Because we know what is coming.

And when it comes, our hearts will have been made ready to receive yet again and still ever more deeply this always-accessible gift of the presence of God, intimately involved and engaged in our lives and within our very selves.

Personally, I can hardly wait! How about you?

Monday Meditation: A meditation on trees, for Advent

Monday Meditation: A meditation on trees, for Advent

Autumn has come late this year.  We are nearly to the last month of the year, and the vibrant reds and yellows are only now emerging in our little corner of the mid-west.  Many trees have lost most or all of their leaves with no more than a muted tribute to this season I love the most.

It’s ironic how much I love this season, nicknamed fall, given my generally vice-like grip on the things that it is time to let go of.  I wish I could enjoy all the colors of the changing leaves without ever having to grieve their dying and watch them drop curled and dry and grey-brown like the hard, cold ground they cover.

This metaphor of the tree is a dear recurring companion on my spiritual journey.  I’ve written about it before.  In a recent prayer time, this phrase caught my unsuspecting attention:

Your roots will grow down into God’s love and keep you strong. – Ephesians 3:17, NLT

I began to think about this season of letting go, of releasing those elements once so vital to nourishment and growth that have since served their purpose and become unnecessary as the environment slowly changes.

Trees: A Metaphor

Losing the leaves–like all times of transition–can be an uncomfortable time of vulnerability and exposure.  As the leaves drop, the branches once hidden are suddenly revealed.  The tree does not release all the leaves at once; each leaf has its time, yet they all eventually fall away.  Sometimes a strong wind hurries the process along sooner than expected, loosening the last tender connection in a shocking motion.  Other times the leaves remain dying on the branch too long, drooping and drab alongside the bright colors and stark branches of other trees.

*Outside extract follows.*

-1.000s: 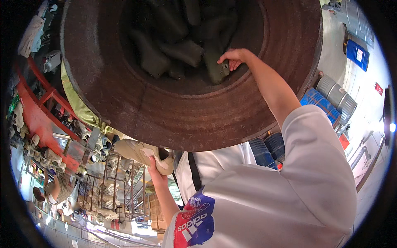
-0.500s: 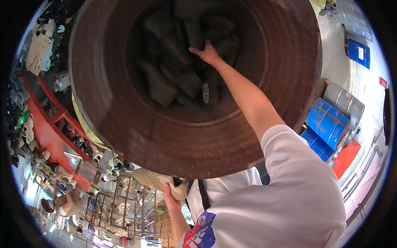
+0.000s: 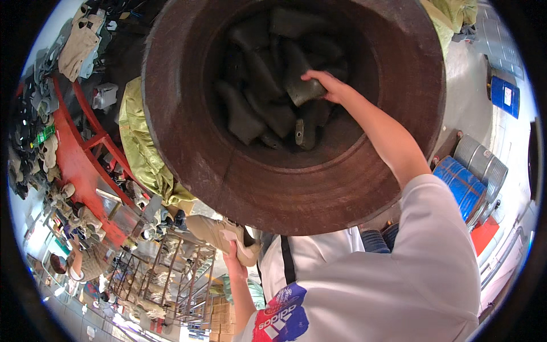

A tree that has let go of all its dying leaves may feel naked and bare, but it has a remarkable beauty all its own.  All the knotted, wobbly, twisted branches are revealed entirely as they are–as they have been created to be.  We see the tree’s true shape and form, standing tall, reaching out and up, braving the harshest conditions with resolute stillness.  The branches have nothing to hide or protect them for a time, but this season of rest and preparation is necessary for new growth to be possible again.

Even when the leaves change and fall to the ground, even when the branches are exposed to all the elements, even when the ground itself freezes all around the tree–the roots remain, sustaining the tree with unchangeable consistency through seasons and storms and fires and decades and even centuries.  The roots grow down and down, far below the surface, deep into darkness where all that has fallen away and died has seeped in and enriched the soil to feed the tree.

Death Enriches the Soil

I began to think about all the parts of myself that have died to bring more life.  All my unpleasant experiences and wounded places and discarded, outgrown understandings of God and myself–each sacrificial, necessary, inevitable death only enriches the soil of God’s love in which I am deeply rooted and out of which I grow and change and become.

I am a tree, rooted and established in the rich soil of God’s love, and I am strong.

So, my fellow pilgrims, what are you being invited to let go of in this season of change? What new growth might you be invited to anticipate in the darkness and waiting of this Advent season?